If you have a product, a service, a lifestyle or even a concept that you want other people to buy (or buy into), influencing them can soon become an obsession. How do you demonstrate the value of your gadget? How do you convince the customer that your range is the ‘must have’ this season? How do you nudge people to make the right choice, or do the right thing?
As an Operational Excellence Coach these are questions that I am profoundly interested in and exercise my thinking every day as I try to influence people’s behaviour and thinking in reducing waste and improving the way we do things. But I am not alone. In fact I would argue that every manager, sales person, marketing executive or entrepreneur spends much of their energy and time thinking about how to influence others, be they customers, clients, members of their staff, fellow managers, regulatory bodies, politicians or members of the public.
So how do you do it? There are no easy answers of course but the key is to recognise that people are social creatures and that the decisions we make are made within this context. This means that whilst our product might be the highest quality or have the most features, or that our concept is the cleverest or have the most robust research behind it, our potential customer will not buy into it if it does not fulfil some basic social need.
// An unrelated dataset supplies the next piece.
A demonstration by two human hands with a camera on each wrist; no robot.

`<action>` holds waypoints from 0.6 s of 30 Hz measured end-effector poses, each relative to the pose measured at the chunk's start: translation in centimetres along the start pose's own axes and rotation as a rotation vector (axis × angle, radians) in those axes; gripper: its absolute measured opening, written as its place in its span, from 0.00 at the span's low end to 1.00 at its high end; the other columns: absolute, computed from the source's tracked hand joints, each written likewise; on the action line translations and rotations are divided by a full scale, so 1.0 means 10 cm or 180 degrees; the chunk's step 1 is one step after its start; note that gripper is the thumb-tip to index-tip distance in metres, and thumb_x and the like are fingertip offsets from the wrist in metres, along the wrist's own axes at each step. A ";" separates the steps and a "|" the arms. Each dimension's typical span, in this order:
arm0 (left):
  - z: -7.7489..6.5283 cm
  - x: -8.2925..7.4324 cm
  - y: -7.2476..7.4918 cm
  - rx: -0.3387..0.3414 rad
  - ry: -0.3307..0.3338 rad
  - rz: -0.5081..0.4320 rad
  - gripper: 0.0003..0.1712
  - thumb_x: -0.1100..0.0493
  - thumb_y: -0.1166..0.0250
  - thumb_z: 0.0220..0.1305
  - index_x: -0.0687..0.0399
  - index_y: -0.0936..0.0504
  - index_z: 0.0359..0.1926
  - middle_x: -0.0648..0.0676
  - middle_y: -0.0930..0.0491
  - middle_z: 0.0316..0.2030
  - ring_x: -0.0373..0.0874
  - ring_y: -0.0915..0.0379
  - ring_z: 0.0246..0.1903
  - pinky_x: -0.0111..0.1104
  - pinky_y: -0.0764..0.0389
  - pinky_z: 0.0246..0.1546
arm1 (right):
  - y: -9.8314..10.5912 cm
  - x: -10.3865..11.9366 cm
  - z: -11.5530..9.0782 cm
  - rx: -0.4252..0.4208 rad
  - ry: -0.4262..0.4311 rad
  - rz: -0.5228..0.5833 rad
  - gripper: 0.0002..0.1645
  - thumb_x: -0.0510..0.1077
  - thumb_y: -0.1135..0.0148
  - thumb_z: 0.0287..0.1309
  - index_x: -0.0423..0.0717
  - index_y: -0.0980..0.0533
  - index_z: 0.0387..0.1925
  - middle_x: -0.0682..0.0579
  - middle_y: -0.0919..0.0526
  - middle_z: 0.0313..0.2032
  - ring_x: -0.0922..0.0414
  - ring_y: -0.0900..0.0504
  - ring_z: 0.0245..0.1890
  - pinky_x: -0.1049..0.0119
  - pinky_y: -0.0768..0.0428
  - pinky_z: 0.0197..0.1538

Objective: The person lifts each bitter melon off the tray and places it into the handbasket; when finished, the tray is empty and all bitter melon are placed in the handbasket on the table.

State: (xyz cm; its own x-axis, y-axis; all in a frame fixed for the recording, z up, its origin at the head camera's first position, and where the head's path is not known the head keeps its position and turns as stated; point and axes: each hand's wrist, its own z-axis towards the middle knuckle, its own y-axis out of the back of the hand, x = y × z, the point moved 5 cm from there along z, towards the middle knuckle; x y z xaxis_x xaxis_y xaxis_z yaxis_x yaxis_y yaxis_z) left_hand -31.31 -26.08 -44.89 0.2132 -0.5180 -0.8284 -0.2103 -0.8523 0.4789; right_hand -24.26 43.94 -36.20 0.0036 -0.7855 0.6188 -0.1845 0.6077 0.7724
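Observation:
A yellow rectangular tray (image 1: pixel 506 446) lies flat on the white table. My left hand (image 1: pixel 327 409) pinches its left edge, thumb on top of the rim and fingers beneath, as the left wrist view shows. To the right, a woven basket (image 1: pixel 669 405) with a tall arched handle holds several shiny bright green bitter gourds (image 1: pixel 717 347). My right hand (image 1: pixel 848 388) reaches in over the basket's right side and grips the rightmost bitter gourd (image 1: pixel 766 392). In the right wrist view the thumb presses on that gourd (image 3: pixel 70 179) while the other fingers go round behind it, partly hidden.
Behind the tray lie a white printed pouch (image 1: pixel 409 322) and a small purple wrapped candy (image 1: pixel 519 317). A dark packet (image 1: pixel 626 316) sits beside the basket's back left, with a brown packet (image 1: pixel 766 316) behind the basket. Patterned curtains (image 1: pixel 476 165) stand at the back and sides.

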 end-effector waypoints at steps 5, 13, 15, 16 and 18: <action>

William Glasser, an American psychiatrist back in the 60s developed ‘Choice Theory’ which basically stated that people’s choices are motivated by a desire to increase pleasure and reduce pain – no surprise there then – but importantly he stressed that pleasure could only be derived from social needs being fulfilled such as through love and enjoying a sense of belonging.
The importance of tribes
What this means for those of us in the influencing game is that simply focusing on the features of our product or concept or even the quality of the materials is not enough. Seth Godin talks about the importance of tribes and this is a good way to practically apply this theory. A good example is the rise of the Punkt Dumb Phone, a gadget without internet connectivity, with no Facebook or Twitter apps, no torch, no calculator in fact no apps at all, all it does is allow you to make and take phone calls and send text messages. At £220 it may be less expensive than the top end smart phones but it’s not exactly cheap so what is the attraction?
Firstly it speaks to a practical problem, that of feeling overwhelmed by technology but the really big breakthrough was when socially highly significant people started to be seen with them. In fact if you visit the Punkt website the home page proudly states that “Eddie Redmayne reveals he is a big fan..”. What this product is really saying is “come on over here with us, with the cool people who want to unplug, to get the most out of life”. Maybe there is also an ironic twist which suggests that this phone is for people who don’t want to try too hard to be connected or to impress with the latest tech whilst at the same time making yourself interesting and slightly dangerous by seemingly rejecting the current orthodoxy.
A sense of belonging
So the Punkt phone is a case study in appealing to a sense of belonging that sits neatly with Glasser’s choice theory but a further factor has to be recognised, the use of stories and discourse as a way of creating a new way of seeing the world. Go back a couple of years and the sight of your Dad clinging onto his dumb phone would have raised a condescending smile but now he’s on-trend so how did this happen? The answer is that through people talking about the issue of feeling bombarded by over connectivity and by perpetuating a narrative about experiencing the present a new way of talking starts to gain traction. And through stories about famous and successful people adopting it the way we see and construct our reality changes so what was charmingly old fashioned before becomes cool and a statement against the danger of losing our humanity.
Where all of this gets us is that in order for us to influence people, whether that be to eliminate wasteful behaviour, to get someone to invest in our idea or simply to buy our product or service it’s important to identify the social need, it could be a sense of belonging, a need to be respected, a desire to be admired or liked.
Even more important however is how you generate the story, how you get people repeating the phrases, telling the narrative and seeing the world in a different way.